▶ **WHAT YOU WILL DO**
Beginning with the line where "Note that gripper" appears, set down each line exactly until the records below end, and omit the pictures.

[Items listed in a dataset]
━━━━━━━━━━━━━━━━━━━━━━━━━━━━━━
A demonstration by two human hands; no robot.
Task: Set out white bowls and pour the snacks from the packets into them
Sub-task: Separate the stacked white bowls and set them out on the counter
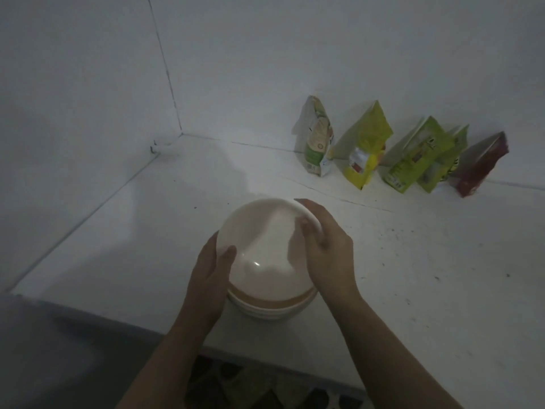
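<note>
A stack of white bowls (272,309) stands near the front edge of the white counter (413,276). The top white bowl (262,246) is lifted and tilted above the stack. My left hand (211,276) grips its left rim, thumb inside. My right hand (327,246) grips its right rim, thumb over the edge. Several snack packets lean against the back wall at the right: a white and green packet (315,137), a yellow packet (364,146), two green packets (413,154) and a dark red packet (480,165).
The counter sits in a corner with white walls at the left (73,113) and the back. Its front edge runs just below the bowls, with a dark patterned floor (265,385) beneath. The light is dim.
</note>
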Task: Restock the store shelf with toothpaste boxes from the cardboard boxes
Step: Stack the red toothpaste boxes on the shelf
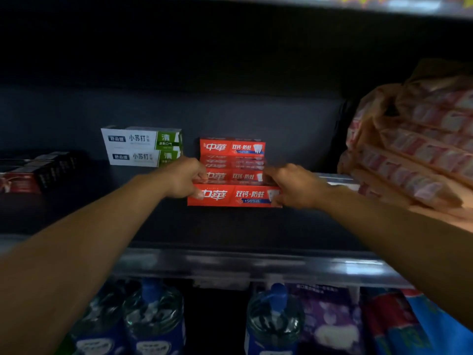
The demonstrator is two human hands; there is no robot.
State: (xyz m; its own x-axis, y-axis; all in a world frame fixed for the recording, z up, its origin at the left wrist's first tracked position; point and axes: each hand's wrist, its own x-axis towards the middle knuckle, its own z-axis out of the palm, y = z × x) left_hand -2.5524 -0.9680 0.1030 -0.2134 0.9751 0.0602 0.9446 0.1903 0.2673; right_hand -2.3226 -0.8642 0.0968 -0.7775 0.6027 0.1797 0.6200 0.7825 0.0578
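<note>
A: Both hands on the front red box (234, 196), just above centre on the shelf (230, 262). Left hand (183, 179) curled round its left end, thumb on the face; right hand (294, 187) gripping the right end, forefinger pointing toward the stack (231, 160) behind.

B: Handling, at a guess?

A: Light, probably. Thin card, stiff along the length, easily dented at the corners. Glossy face, so likely a bit slippery. Best held by the short ends, as now, or across the long edges; no squeezing the middle.

B: Anything else at that level?

A: White-and-green boxes (143, 147) at 10 o'clock of the stack, two high. Dark boxes (38, 172) far out at 9 o'clock. At 3 o'clock, a brown carton (409, 149) full of pinkish packs, tilted, flap up.

B: Hard to make out?

A: Plenty. Middle rows of the stack blurred, count unclear. Fingertips hidden behind the box ends, so firmness of grip not clear. Carton cut off at the right edge, print unreadable. Shelf back very dark. Below, at 6 o'clock, water bottles (153, 316) with blue caps, cut off at the bottom edge; purple packs (330, 324) beside them, smeared.
</note>
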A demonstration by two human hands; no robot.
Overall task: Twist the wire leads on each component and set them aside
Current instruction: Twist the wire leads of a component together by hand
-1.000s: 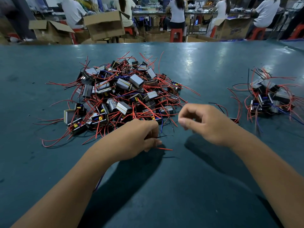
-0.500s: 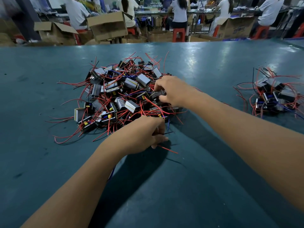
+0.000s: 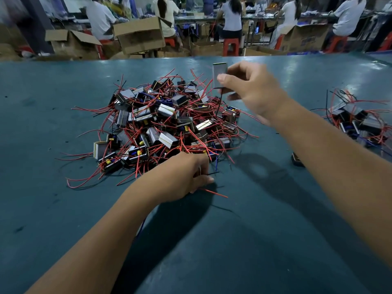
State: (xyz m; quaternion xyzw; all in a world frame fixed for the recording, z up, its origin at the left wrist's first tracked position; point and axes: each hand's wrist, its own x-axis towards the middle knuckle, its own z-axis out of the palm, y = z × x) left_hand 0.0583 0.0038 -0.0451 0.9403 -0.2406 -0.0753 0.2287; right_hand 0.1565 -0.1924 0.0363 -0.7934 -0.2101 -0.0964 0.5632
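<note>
Two bare hands sort wired components on a teal tabletop (image 3: 63, 219).

The right hand (image 3: 252, 93), raised and motion-blurred, pinches one grey component (image 3: 219, 74) between thumb and fingers above the central pile (image 3: 165, 126). The left hand (image 3: 184, 177) rests at the pile's near edge, fingers curled around thin wire leads (image 3: 214, 193). A smaller pile (image 3: 358, 122) sits at the tabletop's right edge, partly cut off. No writing is legible.

Across the top of the frame we see open cardboard boxes (image 3: 140, 35), red stools (image 3: 230, 46), and seated people (image 3: 231, 15) working at a long bench (image 3: 265, 18).
</note>
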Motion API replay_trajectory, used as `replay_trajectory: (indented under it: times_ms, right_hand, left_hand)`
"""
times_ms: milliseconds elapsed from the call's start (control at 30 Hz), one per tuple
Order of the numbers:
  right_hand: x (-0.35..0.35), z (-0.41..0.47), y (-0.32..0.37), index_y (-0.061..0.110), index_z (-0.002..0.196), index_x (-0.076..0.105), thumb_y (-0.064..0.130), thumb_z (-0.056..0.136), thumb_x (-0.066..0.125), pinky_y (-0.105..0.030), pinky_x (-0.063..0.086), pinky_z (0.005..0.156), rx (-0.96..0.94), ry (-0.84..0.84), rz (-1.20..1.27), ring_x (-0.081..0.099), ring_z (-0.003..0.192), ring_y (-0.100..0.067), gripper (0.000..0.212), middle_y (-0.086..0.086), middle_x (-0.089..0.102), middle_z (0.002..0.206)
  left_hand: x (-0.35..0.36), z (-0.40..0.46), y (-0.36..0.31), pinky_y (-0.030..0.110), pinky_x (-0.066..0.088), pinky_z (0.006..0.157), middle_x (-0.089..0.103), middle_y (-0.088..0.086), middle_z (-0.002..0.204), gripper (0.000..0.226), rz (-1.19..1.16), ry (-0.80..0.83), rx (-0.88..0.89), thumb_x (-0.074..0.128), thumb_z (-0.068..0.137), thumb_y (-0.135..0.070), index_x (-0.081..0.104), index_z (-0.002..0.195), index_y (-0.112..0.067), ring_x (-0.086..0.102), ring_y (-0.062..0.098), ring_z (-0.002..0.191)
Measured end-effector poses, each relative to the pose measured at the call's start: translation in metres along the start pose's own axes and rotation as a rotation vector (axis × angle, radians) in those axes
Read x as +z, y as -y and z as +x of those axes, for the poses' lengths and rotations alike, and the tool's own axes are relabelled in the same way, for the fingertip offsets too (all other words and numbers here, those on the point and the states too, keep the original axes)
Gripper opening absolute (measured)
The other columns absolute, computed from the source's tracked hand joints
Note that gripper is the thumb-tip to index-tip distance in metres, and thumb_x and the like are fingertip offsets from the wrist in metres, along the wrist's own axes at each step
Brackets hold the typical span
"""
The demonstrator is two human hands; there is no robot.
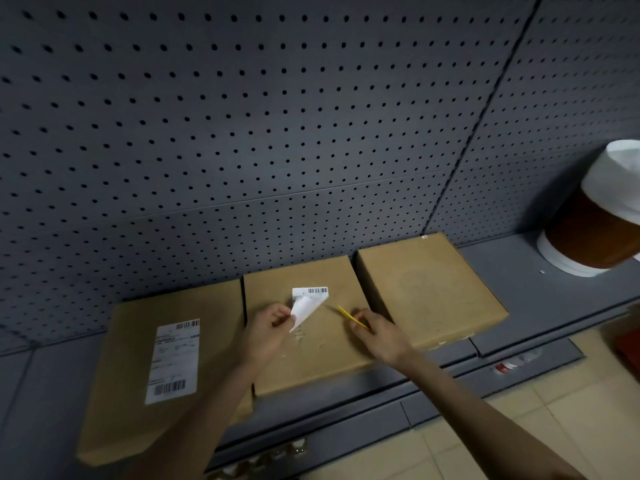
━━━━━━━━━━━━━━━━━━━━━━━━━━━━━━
▶ **RESPONSE TO THIS TASK**
Note that gripper is the thumb-tip to index-tip distance in metres, and thumb_x and the like are fingertip offsets from the wrist in metres, along the wrist's own axes at each step
Brackets hold the typical span
"""
The demonstrator is two human hands; there is no robot.

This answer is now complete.